С углубляющимся сознанием молчания приходит новая опасность: прилагая абсолютные масштабы, уничтожить всякое реальное явление, в критической обеспокоенности возможностью неправды выражения в конце концов пасть жертвой молчания. Лишь рискуя впасть в уклонение, можно осуществить изначальное.
3. Недостоинство.
– Достоинство заключается в надежности человека как разумного существа, в твердости его знания и мнения. Он заботится о дистанции в личном как приватном, о свободе дельной дискуссии, о непреклонности своих решений. Он признает это бытие и требует признания его от других.
В экзистенциальной коммуникации это достоинство ставится под сомнение, и в то же время остается в ней неотменимым:
Поскольку возможная экзистенция привязана в явлении к своему откровению, а это последнее - к коммуникации, то для экзистенции не существует ничего объективно прочного. Нет ничего во мне и в другом, что как наличность подлежало бы моему безусловному уважению. Коммуникация растворяет все, чтобы дать родиться новой прочности.
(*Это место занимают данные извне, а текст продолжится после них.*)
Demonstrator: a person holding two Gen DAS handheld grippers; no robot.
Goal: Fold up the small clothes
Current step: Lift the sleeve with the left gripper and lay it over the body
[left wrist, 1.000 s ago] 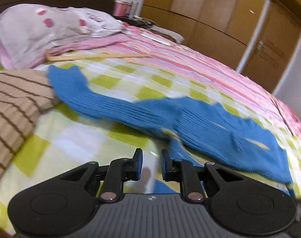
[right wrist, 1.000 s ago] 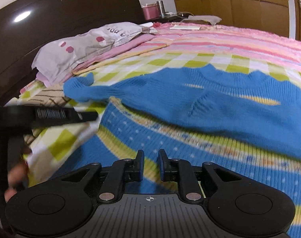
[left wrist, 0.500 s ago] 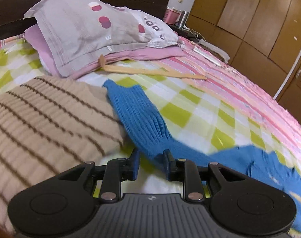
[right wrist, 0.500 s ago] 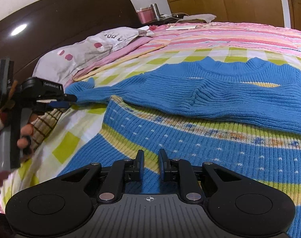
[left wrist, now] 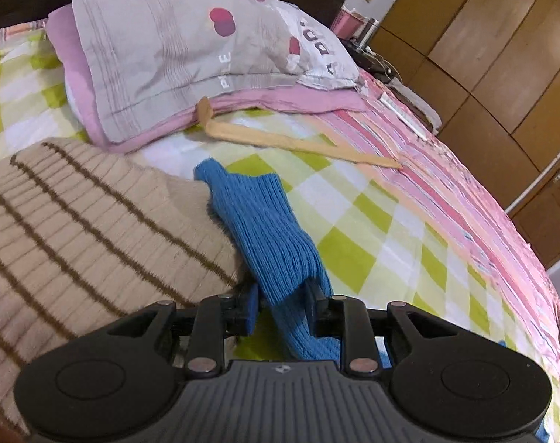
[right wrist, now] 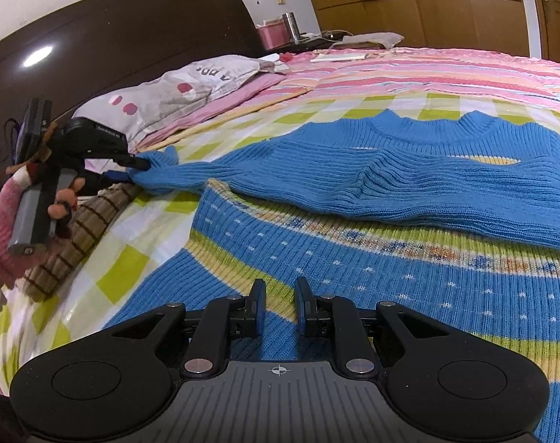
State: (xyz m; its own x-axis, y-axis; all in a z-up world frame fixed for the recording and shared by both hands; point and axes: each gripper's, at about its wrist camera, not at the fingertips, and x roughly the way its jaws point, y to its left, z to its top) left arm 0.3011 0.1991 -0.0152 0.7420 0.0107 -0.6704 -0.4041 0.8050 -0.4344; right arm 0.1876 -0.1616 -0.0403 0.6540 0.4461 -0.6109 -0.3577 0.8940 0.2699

Она не вправе удерживать никакой прочности как достоверной; ибо своей еще смутной возможностью она объемлет все знаемое. Коммуникация по-настоящему мыслима только при безграничной подвижности точек зрения, а потому непрочности, готовой к безусловной преданности. Всякая прочность, если ее предъявляют как условие, становится стеной, отделяющей меня от другого и от меня самого. Вместо раскрытия в коммуникации выступает защита чего-то фиксированного. Воля к открытости означает решимость поставить под вопрос все обретенное, пребывая в неведении о том, обрету ли я в этом, и как именно, себя самого.